Next we performed penalized nonlinear CCA; ten-fold cross-validation was performed to determine the optimal number of SNP variables. The optimal number of variables was the number where the canonical correlation of the validation set was closest to the canonical correlation of the training set. Figure 2 shows the effect of the number of selected SNP variables on the difference in canonical correlation of the validation set and the training set. It shows that as the number of selected variables increased, the difference in canonical correlation also increased, which caused the predictive performance of the selected variables to decrease.

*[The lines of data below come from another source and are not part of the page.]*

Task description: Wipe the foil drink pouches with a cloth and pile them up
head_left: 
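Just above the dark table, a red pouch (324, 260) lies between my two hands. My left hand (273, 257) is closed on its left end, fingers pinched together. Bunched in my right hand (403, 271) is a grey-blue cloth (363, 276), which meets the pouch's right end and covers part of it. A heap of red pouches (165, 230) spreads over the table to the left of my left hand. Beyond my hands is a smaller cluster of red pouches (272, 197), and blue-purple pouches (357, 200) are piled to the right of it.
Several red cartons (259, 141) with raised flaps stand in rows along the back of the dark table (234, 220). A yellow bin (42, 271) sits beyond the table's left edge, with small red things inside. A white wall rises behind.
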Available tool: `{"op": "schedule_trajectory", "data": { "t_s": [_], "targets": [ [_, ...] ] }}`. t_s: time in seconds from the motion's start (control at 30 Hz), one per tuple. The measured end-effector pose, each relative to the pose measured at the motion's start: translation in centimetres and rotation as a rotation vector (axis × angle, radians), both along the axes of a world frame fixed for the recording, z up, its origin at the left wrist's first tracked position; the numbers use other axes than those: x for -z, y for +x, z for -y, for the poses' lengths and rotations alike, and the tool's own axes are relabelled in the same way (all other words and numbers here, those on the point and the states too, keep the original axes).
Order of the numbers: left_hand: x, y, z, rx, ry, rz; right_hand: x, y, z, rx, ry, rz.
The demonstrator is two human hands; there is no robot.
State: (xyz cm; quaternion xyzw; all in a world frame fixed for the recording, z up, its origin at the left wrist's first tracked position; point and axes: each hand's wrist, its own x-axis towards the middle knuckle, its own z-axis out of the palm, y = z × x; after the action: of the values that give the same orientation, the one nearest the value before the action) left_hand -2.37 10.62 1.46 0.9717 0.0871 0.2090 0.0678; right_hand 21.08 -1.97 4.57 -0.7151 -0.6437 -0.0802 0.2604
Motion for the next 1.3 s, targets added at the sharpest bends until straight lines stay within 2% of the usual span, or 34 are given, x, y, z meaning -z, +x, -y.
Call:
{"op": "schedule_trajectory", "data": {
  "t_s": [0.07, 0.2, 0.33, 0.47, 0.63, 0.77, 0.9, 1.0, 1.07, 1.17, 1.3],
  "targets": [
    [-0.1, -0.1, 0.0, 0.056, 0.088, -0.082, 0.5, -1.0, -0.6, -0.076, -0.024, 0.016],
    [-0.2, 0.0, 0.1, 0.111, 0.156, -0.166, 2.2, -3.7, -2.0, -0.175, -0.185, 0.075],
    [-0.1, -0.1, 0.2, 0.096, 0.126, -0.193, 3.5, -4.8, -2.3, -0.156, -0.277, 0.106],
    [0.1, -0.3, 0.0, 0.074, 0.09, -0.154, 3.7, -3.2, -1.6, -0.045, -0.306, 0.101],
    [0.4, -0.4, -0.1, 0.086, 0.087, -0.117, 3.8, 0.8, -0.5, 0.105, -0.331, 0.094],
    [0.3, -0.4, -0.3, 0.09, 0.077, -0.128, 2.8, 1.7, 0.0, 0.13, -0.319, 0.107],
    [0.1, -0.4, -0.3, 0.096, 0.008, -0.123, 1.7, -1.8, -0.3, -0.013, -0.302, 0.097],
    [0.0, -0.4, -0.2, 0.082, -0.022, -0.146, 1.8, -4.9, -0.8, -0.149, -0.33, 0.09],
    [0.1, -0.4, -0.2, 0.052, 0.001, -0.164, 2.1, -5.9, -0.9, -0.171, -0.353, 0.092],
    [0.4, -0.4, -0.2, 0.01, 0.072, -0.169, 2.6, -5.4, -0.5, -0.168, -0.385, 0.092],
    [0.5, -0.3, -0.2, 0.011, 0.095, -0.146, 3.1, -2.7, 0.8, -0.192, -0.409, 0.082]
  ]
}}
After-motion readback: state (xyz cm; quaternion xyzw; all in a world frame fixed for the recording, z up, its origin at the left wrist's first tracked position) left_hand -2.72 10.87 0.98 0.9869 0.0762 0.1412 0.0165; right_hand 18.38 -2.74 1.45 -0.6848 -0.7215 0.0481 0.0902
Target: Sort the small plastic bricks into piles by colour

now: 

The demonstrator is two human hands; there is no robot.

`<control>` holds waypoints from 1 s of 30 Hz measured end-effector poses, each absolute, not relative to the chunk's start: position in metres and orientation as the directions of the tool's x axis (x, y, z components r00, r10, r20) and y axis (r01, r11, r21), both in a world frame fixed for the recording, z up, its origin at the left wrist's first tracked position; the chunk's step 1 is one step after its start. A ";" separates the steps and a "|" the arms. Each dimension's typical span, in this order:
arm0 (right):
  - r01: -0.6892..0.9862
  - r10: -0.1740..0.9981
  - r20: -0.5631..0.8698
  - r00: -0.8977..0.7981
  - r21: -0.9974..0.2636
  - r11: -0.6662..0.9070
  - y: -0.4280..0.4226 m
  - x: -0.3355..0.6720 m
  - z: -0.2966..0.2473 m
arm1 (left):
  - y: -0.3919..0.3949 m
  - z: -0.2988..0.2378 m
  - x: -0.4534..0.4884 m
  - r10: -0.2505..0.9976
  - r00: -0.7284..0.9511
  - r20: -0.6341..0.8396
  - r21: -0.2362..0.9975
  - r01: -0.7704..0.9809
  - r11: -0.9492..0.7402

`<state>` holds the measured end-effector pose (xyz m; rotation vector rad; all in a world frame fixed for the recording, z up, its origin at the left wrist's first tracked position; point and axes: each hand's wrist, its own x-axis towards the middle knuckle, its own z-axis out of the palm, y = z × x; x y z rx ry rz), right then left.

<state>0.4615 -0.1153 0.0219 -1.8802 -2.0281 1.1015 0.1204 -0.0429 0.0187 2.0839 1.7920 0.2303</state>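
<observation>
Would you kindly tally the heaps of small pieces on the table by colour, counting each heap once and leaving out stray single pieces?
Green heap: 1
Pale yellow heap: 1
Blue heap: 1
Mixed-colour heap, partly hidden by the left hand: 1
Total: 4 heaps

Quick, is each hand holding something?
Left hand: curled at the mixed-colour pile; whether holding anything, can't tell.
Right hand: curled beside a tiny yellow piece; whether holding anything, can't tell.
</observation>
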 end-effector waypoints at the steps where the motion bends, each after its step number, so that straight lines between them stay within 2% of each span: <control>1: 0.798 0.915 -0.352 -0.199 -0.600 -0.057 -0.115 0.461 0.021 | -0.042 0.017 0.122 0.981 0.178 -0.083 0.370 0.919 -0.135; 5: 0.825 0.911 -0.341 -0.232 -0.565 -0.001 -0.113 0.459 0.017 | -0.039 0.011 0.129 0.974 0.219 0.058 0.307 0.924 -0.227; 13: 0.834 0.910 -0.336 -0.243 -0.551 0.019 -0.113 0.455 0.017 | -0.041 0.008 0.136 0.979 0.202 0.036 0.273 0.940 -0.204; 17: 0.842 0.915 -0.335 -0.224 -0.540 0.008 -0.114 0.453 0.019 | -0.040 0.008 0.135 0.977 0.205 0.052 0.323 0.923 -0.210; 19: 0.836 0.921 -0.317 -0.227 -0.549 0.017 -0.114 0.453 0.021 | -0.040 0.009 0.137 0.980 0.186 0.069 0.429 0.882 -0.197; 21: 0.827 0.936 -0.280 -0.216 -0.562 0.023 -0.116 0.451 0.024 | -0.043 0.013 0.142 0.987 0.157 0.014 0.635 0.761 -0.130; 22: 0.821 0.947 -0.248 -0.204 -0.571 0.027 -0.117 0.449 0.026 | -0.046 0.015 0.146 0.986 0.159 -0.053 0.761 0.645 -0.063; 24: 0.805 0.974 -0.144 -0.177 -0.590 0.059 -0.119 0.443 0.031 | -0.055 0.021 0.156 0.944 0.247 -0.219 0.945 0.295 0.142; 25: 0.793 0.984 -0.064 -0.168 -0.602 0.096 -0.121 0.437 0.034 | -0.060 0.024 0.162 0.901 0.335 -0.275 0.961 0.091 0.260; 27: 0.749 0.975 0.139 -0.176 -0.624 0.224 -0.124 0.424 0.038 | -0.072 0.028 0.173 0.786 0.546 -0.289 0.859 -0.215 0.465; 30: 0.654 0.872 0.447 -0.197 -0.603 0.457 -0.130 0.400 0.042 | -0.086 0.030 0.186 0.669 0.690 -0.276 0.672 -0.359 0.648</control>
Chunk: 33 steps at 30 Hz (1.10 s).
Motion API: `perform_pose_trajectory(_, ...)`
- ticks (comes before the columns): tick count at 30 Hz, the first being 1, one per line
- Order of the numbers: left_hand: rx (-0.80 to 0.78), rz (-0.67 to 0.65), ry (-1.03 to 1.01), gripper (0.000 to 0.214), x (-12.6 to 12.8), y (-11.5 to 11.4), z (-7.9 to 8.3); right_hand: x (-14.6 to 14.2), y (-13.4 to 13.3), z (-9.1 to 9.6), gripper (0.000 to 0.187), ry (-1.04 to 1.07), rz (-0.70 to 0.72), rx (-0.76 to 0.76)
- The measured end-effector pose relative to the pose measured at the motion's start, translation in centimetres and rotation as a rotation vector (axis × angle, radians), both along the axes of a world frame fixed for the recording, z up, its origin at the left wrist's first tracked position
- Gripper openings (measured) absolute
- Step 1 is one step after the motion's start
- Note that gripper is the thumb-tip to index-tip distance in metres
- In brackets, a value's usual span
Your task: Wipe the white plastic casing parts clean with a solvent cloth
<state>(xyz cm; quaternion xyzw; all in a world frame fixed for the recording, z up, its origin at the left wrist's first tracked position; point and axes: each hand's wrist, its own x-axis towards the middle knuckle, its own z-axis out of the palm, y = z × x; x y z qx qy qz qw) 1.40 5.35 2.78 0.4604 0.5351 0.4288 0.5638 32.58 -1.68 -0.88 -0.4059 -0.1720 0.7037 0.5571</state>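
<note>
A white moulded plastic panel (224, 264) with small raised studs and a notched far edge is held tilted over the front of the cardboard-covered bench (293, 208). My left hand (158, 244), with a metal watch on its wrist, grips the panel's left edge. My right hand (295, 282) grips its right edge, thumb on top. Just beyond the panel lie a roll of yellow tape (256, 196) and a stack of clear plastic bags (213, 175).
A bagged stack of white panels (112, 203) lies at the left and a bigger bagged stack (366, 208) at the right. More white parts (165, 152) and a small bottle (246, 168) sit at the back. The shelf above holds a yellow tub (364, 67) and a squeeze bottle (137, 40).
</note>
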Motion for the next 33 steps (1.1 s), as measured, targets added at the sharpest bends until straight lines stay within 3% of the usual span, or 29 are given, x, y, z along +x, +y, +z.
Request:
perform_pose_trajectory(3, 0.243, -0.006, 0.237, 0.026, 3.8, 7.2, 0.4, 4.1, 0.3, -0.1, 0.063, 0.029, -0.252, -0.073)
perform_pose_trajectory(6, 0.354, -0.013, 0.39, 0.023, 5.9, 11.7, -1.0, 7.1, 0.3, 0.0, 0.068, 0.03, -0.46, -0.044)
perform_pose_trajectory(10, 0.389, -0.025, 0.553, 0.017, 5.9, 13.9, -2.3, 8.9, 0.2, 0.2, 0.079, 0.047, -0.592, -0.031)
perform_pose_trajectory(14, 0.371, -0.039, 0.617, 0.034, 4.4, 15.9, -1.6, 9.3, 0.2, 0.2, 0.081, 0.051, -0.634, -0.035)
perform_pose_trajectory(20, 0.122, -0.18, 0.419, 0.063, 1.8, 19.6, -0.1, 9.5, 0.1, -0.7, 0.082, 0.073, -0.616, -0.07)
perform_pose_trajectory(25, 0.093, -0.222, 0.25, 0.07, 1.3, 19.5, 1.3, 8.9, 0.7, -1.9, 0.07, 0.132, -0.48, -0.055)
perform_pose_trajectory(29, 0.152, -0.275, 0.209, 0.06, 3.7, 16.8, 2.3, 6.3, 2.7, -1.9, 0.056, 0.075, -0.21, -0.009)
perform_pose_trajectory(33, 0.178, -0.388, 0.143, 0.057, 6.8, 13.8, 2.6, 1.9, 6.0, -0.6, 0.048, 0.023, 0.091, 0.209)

If the number of variables is very large, then there is a high probability that a random pair of variables has a very high correlation by chance. To identify a canonical correlation that was large by chance only, a permutation-analysis on the validation sets was performed. We permuted the canonical variate ξ (SNP variables) and kept the canonical variate ω (phenotypical variables) fixed, then the difference in canonical correlation of the permuted validation sets and the training set was determined (Figure 2).
Furthermore, we performed an additional simulation test in which we associated the actual set of phenotypical variables with a set of permuted SNP variables. For each SNP variable the observations were randomly distributed over the different subjects, then a ten-fold cross-validation was performed (see Figure 2).
The difference in canonical correlation obtained from the permuted data and the simulated data were small (Figure 2), while the difference in the canonical correlation of the real data was smaller, indicating that the simulation set only contained noise data and the results of the real data were larger than would be expected by chance. Figure 2 shows a decreasing trend as the number of SNPs decreases, with a minimum at 25 variables. Although it appears that this trend could decrease even further by minimizing the number of SNPs, we decided not to investigate this to avoid the absence of important SNPs in the final results. We performed penalized nonlinear CCA on the whole dataset, obtaining the 25 SNP variables given in Table 1. The canonical correlation of this model was 0.29.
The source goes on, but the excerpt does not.